Hospitality Archaeologies | Interviewing Rachael Kiddey

This interview arose from a project presented at Culturgest called “Archaeologies of Hospitality” which aims to present the lives of migrants from an archaeological perspective, presenting them as human rather than the pre-conceived ideas of fragile victims that have been transmitted to us by the media.

This project counts with 3 researchers, who are Yannis Hamilakis, Rachael Kiddey and Rui Gomes Coelho. In the second of three interviews we will speak with Rachael Kiddey about the impact of beeing forced to flee our country.

How did your interest in the subject of migration come about?

I took my PhD at the University of York and I finished it in 2014 and I had been working with homeless people in the UK so walking around the city in Bristol and York and then seeing where homeless people go, how they use the city, how they found shelter.

 When I finished my PhD the effects of the Syrian war were really noticeable and by 2015 there were so many people fleeing war in Afghanistan and Syria that it just felt like a natural progression from homelessness to displacement more broadly. How do people cope when they have nowhere to be?

Photo courtesy of Bruno CastroPhoto courtesy of Bruno CastroWere did the idea for your project came from?

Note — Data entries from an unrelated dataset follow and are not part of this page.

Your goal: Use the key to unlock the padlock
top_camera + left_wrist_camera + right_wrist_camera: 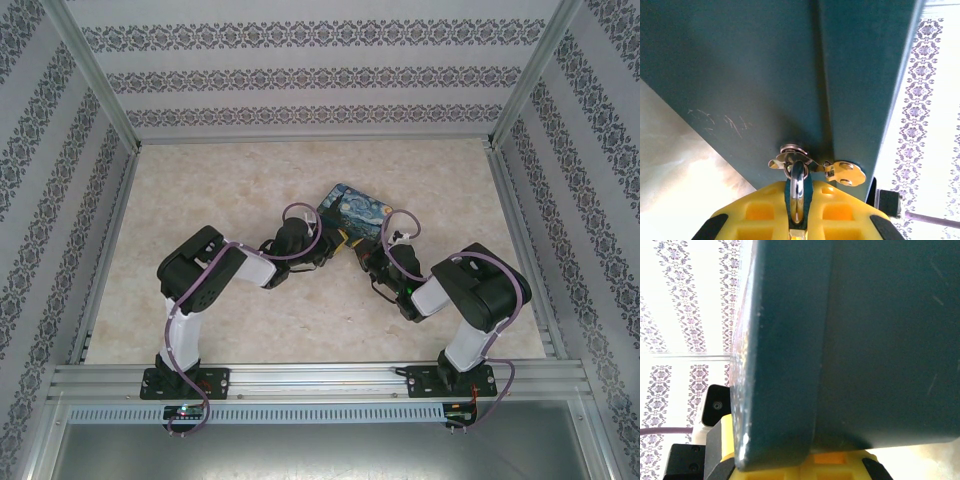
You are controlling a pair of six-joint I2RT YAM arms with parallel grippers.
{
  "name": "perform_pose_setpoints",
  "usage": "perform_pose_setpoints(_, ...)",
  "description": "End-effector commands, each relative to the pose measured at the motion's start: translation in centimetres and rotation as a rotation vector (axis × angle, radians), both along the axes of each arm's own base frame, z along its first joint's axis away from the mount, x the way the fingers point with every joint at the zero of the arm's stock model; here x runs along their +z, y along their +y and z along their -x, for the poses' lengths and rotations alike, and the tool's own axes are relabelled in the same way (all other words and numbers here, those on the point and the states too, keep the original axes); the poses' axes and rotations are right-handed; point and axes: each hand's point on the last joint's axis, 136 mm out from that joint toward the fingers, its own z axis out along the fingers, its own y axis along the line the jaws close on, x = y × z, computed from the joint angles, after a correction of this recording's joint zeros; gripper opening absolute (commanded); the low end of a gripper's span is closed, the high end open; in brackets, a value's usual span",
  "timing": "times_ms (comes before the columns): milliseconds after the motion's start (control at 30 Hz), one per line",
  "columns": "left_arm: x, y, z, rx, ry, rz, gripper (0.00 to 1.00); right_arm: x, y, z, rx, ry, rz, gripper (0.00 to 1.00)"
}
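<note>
Marbled table point(200, 200), seen from above, with a dark teal box point(352, 212) with a painted lid lying near its middle. Both arms reach in to the box's near side, one from each flank. Right gripper point(807, 471): yellow fingers pressed close under the box's lower edge, jaws closed together; whether anything sits between them cannot be told. Left gripper point(797, 220): yellow fingers just below the box's front wall, clamped on the padlock point(797, 192). The padlock's steel shackle rises from between these fingers and passes through the staple of the metal hasp point(805, 162) mounted on the box's front wall.
</note>
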Motion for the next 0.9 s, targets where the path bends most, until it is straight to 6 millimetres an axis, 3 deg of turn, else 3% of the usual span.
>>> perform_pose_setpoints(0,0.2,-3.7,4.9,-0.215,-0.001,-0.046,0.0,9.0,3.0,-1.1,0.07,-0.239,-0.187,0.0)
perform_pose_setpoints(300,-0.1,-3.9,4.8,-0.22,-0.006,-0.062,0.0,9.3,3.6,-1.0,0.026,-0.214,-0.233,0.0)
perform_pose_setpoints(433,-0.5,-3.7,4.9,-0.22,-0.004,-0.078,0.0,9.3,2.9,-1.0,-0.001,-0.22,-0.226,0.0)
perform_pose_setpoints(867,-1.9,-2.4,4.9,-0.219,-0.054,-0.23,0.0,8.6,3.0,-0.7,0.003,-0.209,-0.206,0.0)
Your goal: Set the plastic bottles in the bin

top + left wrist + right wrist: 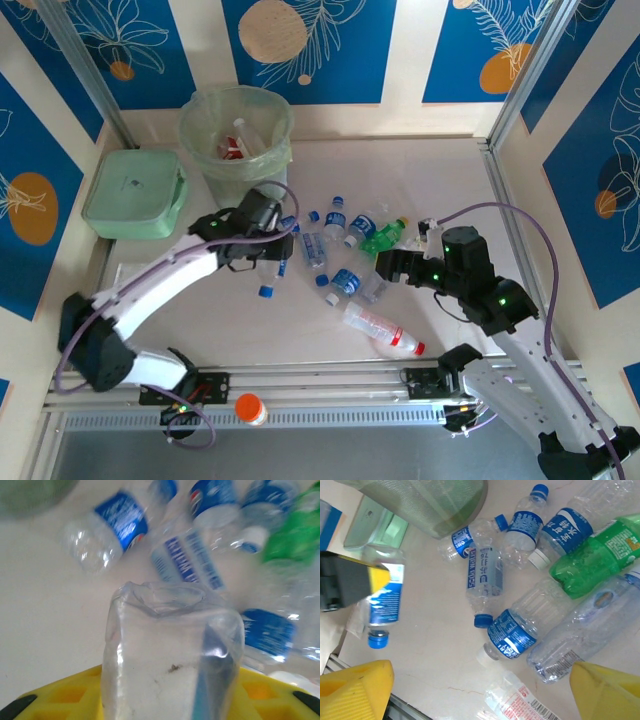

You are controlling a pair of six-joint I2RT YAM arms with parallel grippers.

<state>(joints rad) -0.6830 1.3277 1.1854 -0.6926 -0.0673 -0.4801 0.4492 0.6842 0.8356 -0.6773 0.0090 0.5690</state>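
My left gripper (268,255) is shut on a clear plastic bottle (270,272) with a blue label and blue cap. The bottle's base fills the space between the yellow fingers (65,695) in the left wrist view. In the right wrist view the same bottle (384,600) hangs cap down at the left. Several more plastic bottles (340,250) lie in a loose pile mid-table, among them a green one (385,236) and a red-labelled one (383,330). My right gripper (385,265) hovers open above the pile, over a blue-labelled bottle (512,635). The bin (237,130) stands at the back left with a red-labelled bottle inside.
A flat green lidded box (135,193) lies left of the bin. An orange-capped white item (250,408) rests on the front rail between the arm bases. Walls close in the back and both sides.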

I am an archeologist that focuses on contemporary archaeology, which means using archaeological methods and theory and apply them to contemporary culture and society. It was an idea of more than forty years ago with a project called “The Tucson Garbage Project” by Dr. William Rathje, he studied rubbish dumps and then asked people what did they throw away and then he compared what did people think they throw away with what they actually throw away, and this whole study was to show that people are very unaware of waste. It was the beginning of a combination of archaeology being a useful tool to society and not just interesting and about the deep past.

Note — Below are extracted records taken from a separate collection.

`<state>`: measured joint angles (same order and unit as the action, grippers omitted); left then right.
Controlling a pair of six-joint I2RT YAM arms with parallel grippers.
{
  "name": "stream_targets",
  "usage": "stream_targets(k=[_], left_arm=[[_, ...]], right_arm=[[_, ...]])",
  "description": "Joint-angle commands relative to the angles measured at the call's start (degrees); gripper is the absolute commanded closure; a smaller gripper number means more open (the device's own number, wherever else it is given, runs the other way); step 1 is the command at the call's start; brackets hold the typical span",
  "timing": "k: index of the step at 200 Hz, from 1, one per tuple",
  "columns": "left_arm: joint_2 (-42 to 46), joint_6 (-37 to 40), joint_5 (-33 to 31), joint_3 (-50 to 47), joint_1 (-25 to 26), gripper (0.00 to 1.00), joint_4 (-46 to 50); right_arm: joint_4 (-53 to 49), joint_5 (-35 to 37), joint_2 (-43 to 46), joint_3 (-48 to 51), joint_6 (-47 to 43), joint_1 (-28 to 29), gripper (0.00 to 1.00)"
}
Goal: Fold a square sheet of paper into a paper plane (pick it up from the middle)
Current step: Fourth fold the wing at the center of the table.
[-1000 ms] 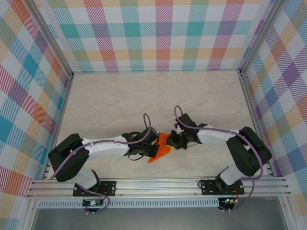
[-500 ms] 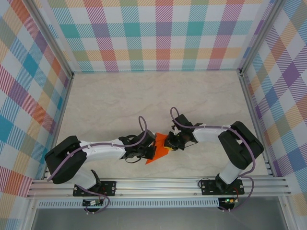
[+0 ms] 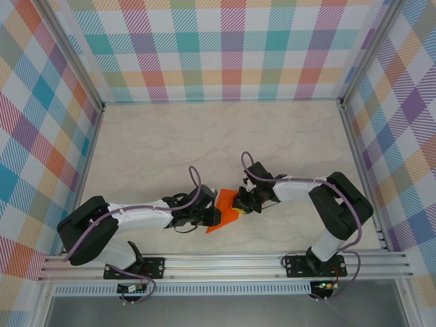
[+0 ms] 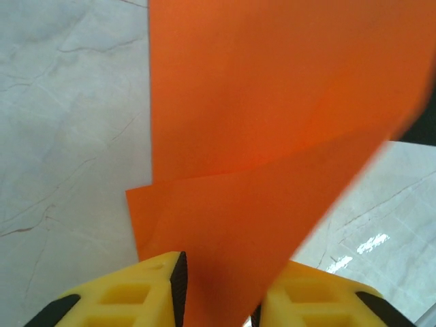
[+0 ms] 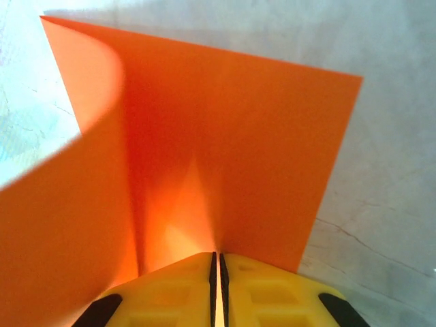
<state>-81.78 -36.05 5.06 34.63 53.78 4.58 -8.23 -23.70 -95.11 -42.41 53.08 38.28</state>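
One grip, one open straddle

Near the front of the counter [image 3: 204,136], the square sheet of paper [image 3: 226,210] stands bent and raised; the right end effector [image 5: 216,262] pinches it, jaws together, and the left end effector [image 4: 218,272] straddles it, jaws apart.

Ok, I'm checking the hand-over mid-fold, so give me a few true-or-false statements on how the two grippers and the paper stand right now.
1. The right gripper is shut on the orange paper. True.
2. The left gripper is clamped tight, with no gap between its fingers. False: its fingers stand apart, and the paper passes between them.
3. The paper lies flat and unfolded. False: it is bent, one layer lies over another, and part of it curves up off the table.
4. In the top view the paper sits between the two grippers, towards the near side of the table. True.
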Motion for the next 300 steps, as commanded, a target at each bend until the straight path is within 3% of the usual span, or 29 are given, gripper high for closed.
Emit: stream_targets(k=[1, 71, 166, 215, 259, 300], left_arm=[[2.53, 1.32, 0.22, -0.62, -0.35, 0.64, 2.14], [2.67, 3.02, -0.81, -0.55, 1.15, 0.61, 4.91], [1.13, 4.06, -9.65, 0.52, 5.04, 0.56, 5.98], [-1.05, 4.68, -9.35, 1.39, 5.97, 0.6, 5.46], [-0.3, 4.47, -10.25, 1.64, 6.95, 0.69, 5.26], [1.33, 4.52, -11.64, 2.09, 7.18, 0.68, 6.67]], right_arm=[[-0.64, 0.5, -1.46, -1.18, -1.16, 0.48, 0.87], [-1.04, 0.26, -1.81, -1.85, -1.29, 0.57, 0.87], [-1.15, 0.19, -2.08, -1.96, -1.31, 0.65, 0.86], [-1.41, 0.54, -2.18, -1.63, -1.24, 0.62, 0.86], [-1.92, 0.76, -1.99, -1.62, -1.33, 0.65, 0.86], [-2.13, 0.72, -2.07, -1.7, -1.4, 0.65, 0.85]])
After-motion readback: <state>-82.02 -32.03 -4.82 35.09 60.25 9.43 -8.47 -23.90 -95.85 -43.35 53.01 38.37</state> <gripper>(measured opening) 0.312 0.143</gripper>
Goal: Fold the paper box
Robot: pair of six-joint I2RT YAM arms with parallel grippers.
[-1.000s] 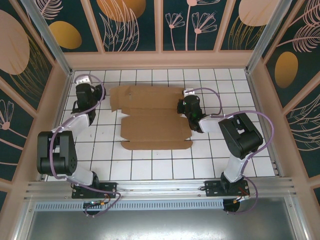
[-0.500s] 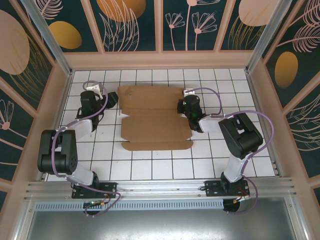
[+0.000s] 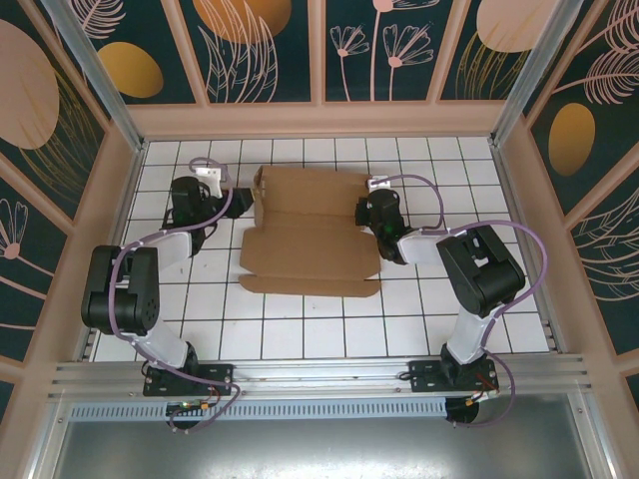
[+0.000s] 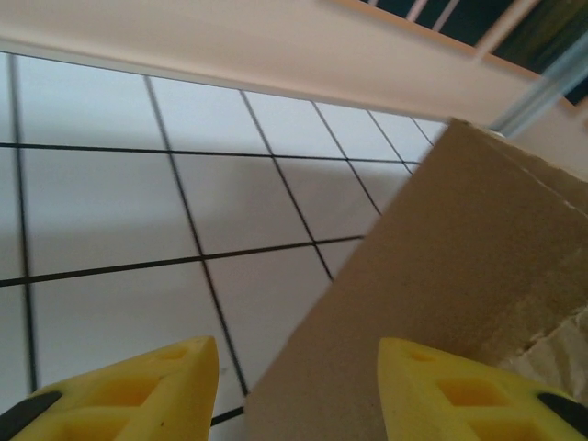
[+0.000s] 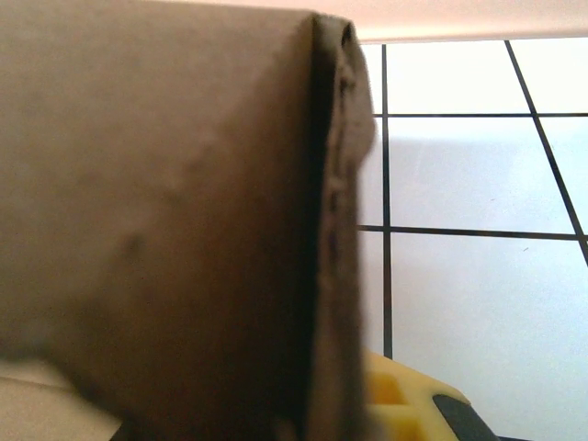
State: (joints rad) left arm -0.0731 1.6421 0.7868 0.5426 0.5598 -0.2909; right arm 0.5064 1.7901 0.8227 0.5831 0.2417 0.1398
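Paper box [image 3: 312,239]: brown sheet lying flat in the middle of the table [image 3: 300,324], with its left and right end flaps raised.
Left arm: elbow bent, forearm reaching inward to the box's left edge.
Left gripper [image 3: 240,197]: jaws partly apart, the raised flap's edge between the yellow fingers [image 4: 138,390].
Right arm: elbow folded, wrist at the box's right edge.
Right gripper [image 3: 366,213]: jaws closed, right beside the upright flap; whether they pinch it cannot be told.

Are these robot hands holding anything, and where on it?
The right gripper is shut on the paper box, pinching its right side flap. The left gripper is open beside the left flap, gripping nothing.
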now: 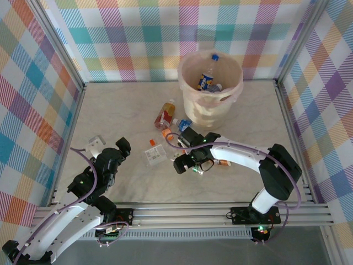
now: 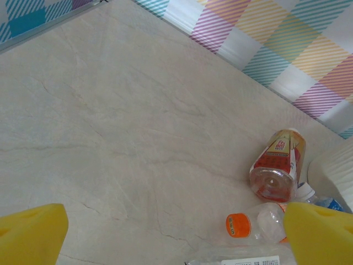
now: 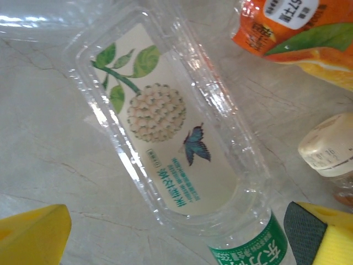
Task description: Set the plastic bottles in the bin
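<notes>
- The left gripper (image 1: 122,147) is nearest, low on the left side of the table (image 1: 110,110). Its yellow fingers (image 2: 30,234) are spread wide with nothing between them.
- The right gripper (image 1: 182,164) is out mid-table, jaws also wide apart. It's right over a flattened clear bottle (image 3: 165,143) with a butterfly label and isn't clamping it.
- Just past that, a loose bunch of plastic bottles (image 1: 168,124) lies on the table, including an orange-capped bottle (image 2: 253,223) and a red-label bottle (image 2: 278,165).
- The bin (image 1: 212,113) stands at the far end, just beyond the bunch, with a blue-capped bottle (image 1: 208,77) already inside.
</notes>
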Available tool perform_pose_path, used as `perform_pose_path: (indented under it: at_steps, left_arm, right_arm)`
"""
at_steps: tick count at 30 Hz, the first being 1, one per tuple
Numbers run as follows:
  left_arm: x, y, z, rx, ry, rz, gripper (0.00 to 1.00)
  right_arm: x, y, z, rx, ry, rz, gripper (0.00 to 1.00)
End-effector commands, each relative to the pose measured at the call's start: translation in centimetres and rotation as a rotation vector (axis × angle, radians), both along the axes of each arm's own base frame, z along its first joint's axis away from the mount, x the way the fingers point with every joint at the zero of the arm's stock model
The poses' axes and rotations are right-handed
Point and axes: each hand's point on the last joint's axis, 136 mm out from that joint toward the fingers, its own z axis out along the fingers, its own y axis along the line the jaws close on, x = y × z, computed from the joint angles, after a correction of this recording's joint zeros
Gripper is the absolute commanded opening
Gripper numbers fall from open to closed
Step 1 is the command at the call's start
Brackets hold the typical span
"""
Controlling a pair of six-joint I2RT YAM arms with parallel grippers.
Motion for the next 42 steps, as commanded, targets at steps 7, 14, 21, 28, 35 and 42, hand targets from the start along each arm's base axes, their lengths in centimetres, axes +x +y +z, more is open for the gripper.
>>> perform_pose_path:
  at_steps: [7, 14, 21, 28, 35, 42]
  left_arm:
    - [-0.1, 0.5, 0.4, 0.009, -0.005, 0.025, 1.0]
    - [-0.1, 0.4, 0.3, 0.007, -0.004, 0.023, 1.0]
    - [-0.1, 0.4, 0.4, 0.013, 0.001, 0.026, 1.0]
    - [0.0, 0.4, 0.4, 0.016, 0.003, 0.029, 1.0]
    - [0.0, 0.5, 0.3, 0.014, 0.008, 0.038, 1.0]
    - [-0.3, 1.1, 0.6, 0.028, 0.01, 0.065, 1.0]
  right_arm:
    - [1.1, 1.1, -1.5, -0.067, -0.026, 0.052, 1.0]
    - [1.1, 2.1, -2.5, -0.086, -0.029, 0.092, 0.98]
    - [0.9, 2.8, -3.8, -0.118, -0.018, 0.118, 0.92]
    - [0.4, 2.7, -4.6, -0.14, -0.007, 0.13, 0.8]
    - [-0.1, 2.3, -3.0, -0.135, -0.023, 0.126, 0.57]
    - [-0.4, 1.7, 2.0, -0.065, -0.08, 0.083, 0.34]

This idea was not really successful in the 1970’s but then in the late 90’s a lot of people were applying post-modernist and post structuralist methods and theories, so the idea that you could that archaeology methods and apply them to modern day society really took off in the early 2000’s.

I trained has a historical archaeologist, looking at colonialism, 18th century expansion from Europe out to the rest of the world, and so on; but when I did my masters I was very interested in the relationship between archaeology and heritage, on the one hand archaeology as being the study of the past, either it’s the deep past or a more recent one and on the other, heritage as a social process, something that we do rather than something that we have.

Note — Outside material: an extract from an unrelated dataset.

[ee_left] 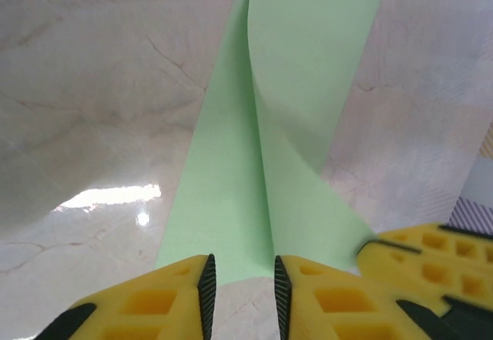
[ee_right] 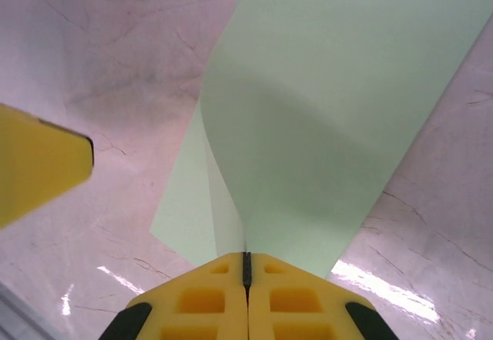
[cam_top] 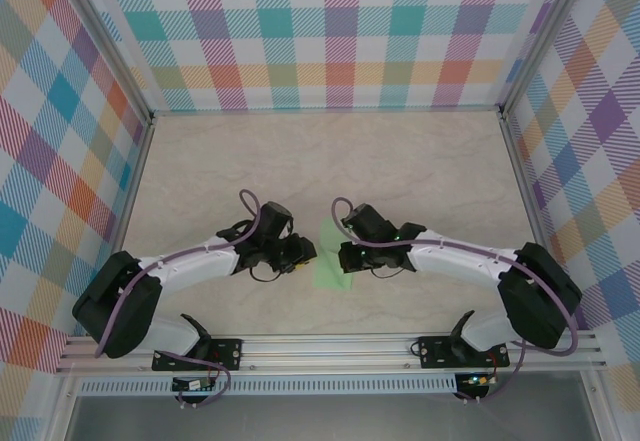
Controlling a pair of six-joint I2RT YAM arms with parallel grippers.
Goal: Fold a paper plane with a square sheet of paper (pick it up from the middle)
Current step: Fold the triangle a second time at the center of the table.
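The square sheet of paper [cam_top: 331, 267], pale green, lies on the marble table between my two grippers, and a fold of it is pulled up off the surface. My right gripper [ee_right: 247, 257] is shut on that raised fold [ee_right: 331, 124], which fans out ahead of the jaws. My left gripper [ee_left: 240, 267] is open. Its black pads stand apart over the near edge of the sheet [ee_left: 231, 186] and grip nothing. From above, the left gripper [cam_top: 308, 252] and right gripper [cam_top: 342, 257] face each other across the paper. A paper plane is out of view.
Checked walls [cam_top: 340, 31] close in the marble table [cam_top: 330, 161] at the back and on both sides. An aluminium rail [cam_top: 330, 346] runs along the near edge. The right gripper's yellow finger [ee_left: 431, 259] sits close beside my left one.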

I was working in Bristol which is one of those cities where there are a lot of anarchist thoughts, anti-establishment thinking, very left winged and anti-capitalist, because I was very much involved in all of that one of the things I saw before the banking crisis in 2008 was these huge big hoardings everywhere, saying “Buy this flat for only 2.000 pounds” and I was looking around thinking that nobody I know could afford places like that. With that came a massive flow of homelessness.

While working with homeless people I chose anthropological methods, I used to ask them “Where do you go? How do you make shelter? How do you find the things you need to survive?” my goal was to combine anthropology, ethnography and archaeology while focusing on the material cultural itself. That process was very much collaborative and a lot of homeless people started showing interest in the study, which was something I did not expect, but ended up showing people and themselves that they were useful and part of society.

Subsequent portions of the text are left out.